Monday, March 16, 2009

Let’s personalize daylight savings time

Just got done “springing ahead” all the clocks in the Taylor home. It took a while, since somebody around here (hint: not me or the dog) is obsessed with punctuality. The Lovely Mrs. Taylor has three clocks in the master bedroom, one in each bathroom, one in the guestroom, two in the kitchen, one in the dining room, one in my office, two in her office and two in the living room. There are also clocks in the garage and basement.

By the time I get done with the annual springing ahead, it’s usually time to “fall back” again.

I’m not sure why we do it. There just aren’t that many farm kids who need those extra hours to help bring in the crops anymore, not even around my Mayberry-esque community.

But someone – I have no idea who – says move those clocks ahead, and so I do. In the fall they tell me to move them back again and I do that, too, no questions asked.

I’m beginning to think that whoever is making the call is just messing with our heads, seeing how long we’ll continue to blindly follow the herd. Could even be a secret military mind control experiment, you never know.

A lot of people have called for the abolition of daylight savings time in recent years. I’m not one of them. In fact, I’m in favor of taking the whole premise to the next level, something I call Personal Emergency Savings Time, or “PEST.”

PEST would work like this: instead of following some government-sponsored dictum, each individual could decide when – or if – to spring ahead or fall back an hour.
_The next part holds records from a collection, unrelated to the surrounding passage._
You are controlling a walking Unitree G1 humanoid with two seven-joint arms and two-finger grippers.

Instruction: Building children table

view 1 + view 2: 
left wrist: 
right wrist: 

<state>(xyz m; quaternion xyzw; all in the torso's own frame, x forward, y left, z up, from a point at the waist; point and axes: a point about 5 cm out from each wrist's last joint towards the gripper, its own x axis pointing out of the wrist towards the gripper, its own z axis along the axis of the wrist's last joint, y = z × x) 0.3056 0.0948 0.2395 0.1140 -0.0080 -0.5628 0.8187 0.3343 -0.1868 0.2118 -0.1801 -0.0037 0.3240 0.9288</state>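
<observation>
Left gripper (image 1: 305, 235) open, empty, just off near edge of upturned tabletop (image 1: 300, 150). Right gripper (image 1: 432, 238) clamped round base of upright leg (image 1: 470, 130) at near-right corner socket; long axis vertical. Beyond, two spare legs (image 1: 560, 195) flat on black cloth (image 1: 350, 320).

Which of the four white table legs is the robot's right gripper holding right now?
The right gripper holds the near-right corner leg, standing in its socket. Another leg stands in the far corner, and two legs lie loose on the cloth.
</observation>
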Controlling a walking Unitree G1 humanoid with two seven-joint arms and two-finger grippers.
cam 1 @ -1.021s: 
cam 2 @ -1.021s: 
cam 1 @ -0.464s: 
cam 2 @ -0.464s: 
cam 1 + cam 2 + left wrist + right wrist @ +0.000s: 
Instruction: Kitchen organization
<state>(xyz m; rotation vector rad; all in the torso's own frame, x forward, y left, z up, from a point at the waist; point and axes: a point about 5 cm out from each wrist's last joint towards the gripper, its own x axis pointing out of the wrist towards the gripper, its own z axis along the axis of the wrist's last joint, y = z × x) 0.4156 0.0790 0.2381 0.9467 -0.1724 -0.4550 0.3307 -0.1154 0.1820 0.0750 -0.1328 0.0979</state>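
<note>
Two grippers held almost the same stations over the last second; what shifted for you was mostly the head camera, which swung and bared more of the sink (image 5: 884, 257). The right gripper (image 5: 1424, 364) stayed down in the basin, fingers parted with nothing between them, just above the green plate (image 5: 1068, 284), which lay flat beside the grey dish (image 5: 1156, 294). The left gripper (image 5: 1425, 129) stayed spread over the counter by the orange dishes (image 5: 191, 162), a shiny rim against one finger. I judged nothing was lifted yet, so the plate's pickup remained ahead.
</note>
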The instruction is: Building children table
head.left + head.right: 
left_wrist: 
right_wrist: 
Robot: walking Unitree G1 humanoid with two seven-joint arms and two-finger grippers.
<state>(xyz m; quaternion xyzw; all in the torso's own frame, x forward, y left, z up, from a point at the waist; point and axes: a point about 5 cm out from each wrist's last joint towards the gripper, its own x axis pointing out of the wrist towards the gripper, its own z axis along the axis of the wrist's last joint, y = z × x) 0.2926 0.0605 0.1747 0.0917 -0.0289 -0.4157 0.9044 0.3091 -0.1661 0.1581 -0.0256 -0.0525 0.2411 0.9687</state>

The decision would be dictated not by crop plantings or harvests, but by an individual’s own requirements.

The only caveat would be that at the end of the year the number of hours in each of the past 365 days would have to balance out to “about” 24.

I know it sounds confusing, but let me muddy up the waters further with a couple “for instances.”

It’s 4 p.m. Friday and you’re at work; the minute hand is crawling. But wait! You just remembered, today is the day you’re “springing ahead.” Kazaam! It’s 5 and you’re out the door. You can make up that hour later in the day, when you’re hanging with friends around the backyard barbecue having a couple beers. Time to call it a night? Heck, no! Time to “fall back.” All of a sudden you have time for one more frosty one and another plate of ribs.

The next night you order pizza from that place that gives it to you free if they take more than a half-hour to get it to your front door. When the delivery guy arrives, you explain that you’ve just “sprung ahead” and so, technically, it has taken him an hour and 20 minutes to deliver your pie.

You can even show him your watch, so he knows you’re not trying to cheat him.

The possibilities are endless. Early morning staff meetings? Fall back. Discussions with insurance salesmen? Spring ahead. Dances with pretty girls? Fall back. Doing the Hokey Pokey with your Great Aunt Edna? Spring ahead.

You get the idea. The things we love will last longer, the things we don’t won’t last as long.

I can’t believe nobody’s thought of this before now.